LOCATELLI Voto 6,0 : si piazza in mezzo al campo per dare ordine e vigore alla manovra e se la palla gira veloce è anche merito suo. Becca un giallo per fallo in ripartenza

BERTOLACCI Voto 6,5 : si inserisce bene ed appare pronto sul piano della corsa. Tira centrale dopo un bello scambio al limite poi segna il gol che accorcia le distanze, costringendo Tagliavento a verificare che la palla era entrata meno del gol di Muntari, ma era entrata. Totalmente recuperato.

SUSO Voto 6,5 : parte bene come al solito, si sposta anche al centro per trovare più spazio. E lui a impegnare Hart e a sfiorare il palo su punizione. Anche nel secondo tempo non lo prendono mai. Mezzo voto in meno perché nel finale, egoisticamente, tenta la soluzione personale e non vede Pasalic lanciato a rete.

BACCA Voto 6,0 : da come si muove sembra ispirato, partecipa al gioco anche se non si rende particolarmente insidioso. Butta dentro il gol del pari. In ripresa.

BONAVENTURA Voto 6,5 : gestisce di fino dalla sua parte, con tecnica e sapienza. Tagliavento non gli concede un netto rigore e nella ripresa sguscia via pericolosamente.

KUCKA Voto 6.0 : entra subito nella tenzone alla maniera sua.

NIANG S.V : Montella lo butta nel finale per pochi minuti per tentare il colpaccio. Lui li gioca male, soprattutto sul piano dell’atteggiamento.

VANGIONI S.V: ultimo difensore di ruolo rimasto, entra e si fa notare per un sombrero. Non si sa se andrà via ma rimarrà sempre il dubbio del perché non sia riuscito ad avere spazio.

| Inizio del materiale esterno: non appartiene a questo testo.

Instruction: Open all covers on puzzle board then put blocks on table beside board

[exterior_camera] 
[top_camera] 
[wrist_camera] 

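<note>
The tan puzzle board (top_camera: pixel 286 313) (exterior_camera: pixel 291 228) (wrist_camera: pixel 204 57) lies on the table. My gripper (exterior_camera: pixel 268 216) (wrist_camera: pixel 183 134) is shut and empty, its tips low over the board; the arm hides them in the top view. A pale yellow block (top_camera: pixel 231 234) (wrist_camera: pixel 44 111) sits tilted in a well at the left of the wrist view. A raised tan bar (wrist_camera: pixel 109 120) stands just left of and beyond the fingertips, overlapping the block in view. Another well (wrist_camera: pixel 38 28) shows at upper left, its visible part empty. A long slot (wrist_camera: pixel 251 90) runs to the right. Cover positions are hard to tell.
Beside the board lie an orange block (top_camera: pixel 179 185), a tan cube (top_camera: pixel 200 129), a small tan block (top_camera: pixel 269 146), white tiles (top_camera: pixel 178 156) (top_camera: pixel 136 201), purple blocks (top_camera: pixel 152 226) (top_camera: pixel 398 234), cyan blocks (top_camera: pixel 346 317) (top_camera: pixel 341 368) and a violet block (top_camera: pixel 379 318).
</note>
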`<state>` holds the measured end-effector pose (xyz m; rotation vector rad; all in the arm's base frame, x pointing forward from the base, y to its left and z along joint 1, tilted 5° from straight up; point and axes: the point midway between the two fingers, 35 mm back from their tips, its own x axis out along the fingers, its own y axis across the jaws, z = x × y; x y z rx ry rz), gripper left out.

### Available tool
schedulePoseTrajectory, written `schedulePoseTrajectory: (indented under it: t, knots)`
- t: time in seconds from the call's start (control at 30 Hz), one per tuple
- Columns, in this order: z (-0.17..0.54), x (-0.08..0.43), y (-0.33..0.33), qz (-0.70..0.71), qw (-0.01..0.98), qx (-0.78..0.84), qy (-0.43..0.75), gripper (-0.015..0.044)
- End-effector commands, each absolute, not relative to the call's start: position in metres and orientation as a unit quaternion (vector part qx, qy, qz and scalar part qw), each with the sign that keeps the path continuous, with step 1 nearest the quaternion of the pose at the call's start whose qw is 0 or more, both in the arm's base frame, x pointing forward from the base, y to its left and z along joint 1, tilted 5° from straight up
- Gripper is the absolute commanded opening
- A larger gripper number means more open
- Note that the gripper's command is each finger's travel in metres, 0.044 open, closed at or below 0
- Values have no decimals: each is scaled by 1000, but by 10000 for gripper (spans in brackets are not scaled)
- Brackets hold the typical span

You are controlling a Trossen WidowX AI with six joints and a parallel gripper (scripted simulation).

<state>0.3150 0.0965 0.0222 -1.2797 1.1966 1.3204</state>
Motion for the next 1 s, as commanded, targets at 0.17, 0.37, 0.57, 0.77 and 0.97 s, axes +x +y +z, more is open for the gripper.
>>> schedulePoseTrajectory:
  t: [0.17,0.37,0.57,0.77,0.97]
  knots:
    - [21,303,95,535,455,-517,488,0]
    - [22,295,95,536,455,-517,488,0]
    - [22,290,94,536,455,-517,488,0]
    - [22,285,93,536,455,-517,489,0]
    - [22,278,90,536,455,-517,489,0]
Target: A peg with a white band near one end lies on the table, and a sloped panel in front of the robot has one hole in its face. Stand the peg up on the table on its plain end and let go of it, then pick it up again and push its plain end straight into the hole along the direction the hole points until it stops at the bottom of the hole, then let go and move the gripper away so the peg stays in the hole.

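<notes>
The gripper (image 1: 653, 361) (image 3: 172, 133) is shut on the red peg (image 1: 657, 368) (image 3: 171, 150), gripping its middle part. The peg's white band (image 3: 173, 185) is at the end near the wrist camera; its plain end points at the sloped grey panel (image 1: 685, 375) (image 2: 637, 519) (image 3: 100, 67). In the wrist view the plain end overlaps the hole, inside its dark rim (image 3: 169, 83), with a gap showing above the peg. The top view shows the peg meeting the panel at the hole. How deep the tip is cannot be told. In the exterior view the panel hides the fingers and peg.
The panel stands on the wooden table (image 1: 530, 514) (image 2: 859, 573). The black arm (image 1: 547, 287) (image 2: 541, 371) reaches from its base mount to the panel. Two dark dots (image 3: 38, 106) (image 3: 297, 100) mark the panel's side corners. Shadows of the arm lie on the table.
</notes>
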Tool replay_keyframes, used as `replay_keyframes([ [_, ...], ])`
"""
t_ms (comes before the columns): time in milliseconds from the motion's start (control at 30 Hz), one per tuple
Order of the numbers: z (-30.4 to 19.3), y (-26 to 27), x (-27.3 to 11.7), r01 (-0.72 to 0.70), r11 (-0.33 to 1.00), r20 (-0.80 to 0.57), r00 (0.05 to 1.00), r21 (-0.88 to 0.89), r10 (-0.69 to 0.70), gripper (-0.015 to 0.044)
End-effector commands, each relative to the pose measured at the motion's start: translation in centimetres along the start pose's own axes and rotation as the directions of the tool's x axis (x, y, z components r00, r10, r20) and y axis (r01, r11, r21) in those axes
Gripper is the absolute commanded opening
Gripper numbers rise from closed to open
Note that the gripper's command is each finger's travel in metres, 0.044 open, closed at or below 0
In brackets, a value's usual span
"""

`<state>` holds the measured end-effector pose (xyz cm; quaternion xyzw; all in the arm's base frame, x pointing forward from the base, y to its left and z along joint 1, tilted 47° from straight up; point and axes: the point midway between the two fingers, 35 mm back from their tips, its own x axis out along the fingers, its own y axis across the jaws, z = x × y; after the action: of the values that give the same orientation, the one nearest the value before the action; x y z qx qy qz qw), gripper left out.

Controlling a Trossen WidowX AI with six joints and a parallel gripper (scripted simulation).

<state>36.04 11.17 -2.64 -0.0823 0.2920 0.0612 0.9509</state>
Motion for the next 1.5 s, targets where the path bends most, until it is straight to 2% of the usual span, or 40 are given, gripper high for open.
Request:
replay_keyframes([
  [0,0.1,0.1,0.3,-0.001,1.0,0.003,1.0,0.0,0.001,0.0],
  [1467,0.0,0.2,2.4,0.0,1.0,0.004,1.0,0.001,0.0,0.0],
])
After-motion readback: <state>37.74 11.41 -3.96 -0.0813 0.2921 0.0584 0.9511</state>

MONTELLA Voto 7,0 : altra ripresa di notevole spessore dopo un primo tempo conclusosi con un risultato bugiardo nel punteggio. Squadra che, convinta dei propri mezzi, attua una bella circolazione della palla (frutto del lavoro settimanale), resta in controllo della partita per gran parte dell’incontro per poi rifiatare dopo aver ottenuto il pari, causa assenza in panchina dell’elemento necessario per dare il colpo finale. Buon punto, in attesa della partita più difficile dell’anno.

Egidio

Egidio

Sono nato all'epoca delle Olimpiadi di Roma, nella vita non faccio lo scrittore, né il giornalista, ma tutt’altra cosa che adesso non è utile descrivere né spiegare. Mi piace scrivere. Nel corso della mia vita, sin dall’epoca del liceo, credo di aver sviluppato una discreta capacità nel raccontare ed esprimere idee, concetti, ma soprattutto sentimenti e sensazioni. Tuttora, nella vita di tutti i giorni scrivo molto per lavoro. Sono innamorato del Milan dall’età di 8 anni e questo per merito di mio padre buon’anima, ahimè, volato in cielo pochi mesi prima della Stella del 10°. Mi firmerò con lo pseudonimo di Egidio. Come molti altri di voi, ho giocato a pallone (badate bene, “a pallone”, e non “a calcio”) a livello dilettantistico-amatoriale. Giocavo centravanti (adesso sarei “una prima punta”), la maglia rigorosamente era la numero 9 ed Egidio era il soprannome che i miei amici mi affibbiarono all’epoca dei fatti, ma vi assicuro che ho segnato più reti di quante ne abbia sbagliate lo Sciagurato. Ringrazio sin d’ora chi mi leggerà, chi mi apprezzerà, chi no, ma soprattutto chi, con educazione, mi contesterà : il peggior disprezzo è l’indifferenza. Ricordate che il Milan si discute, ma si ama. Ed io lo amo.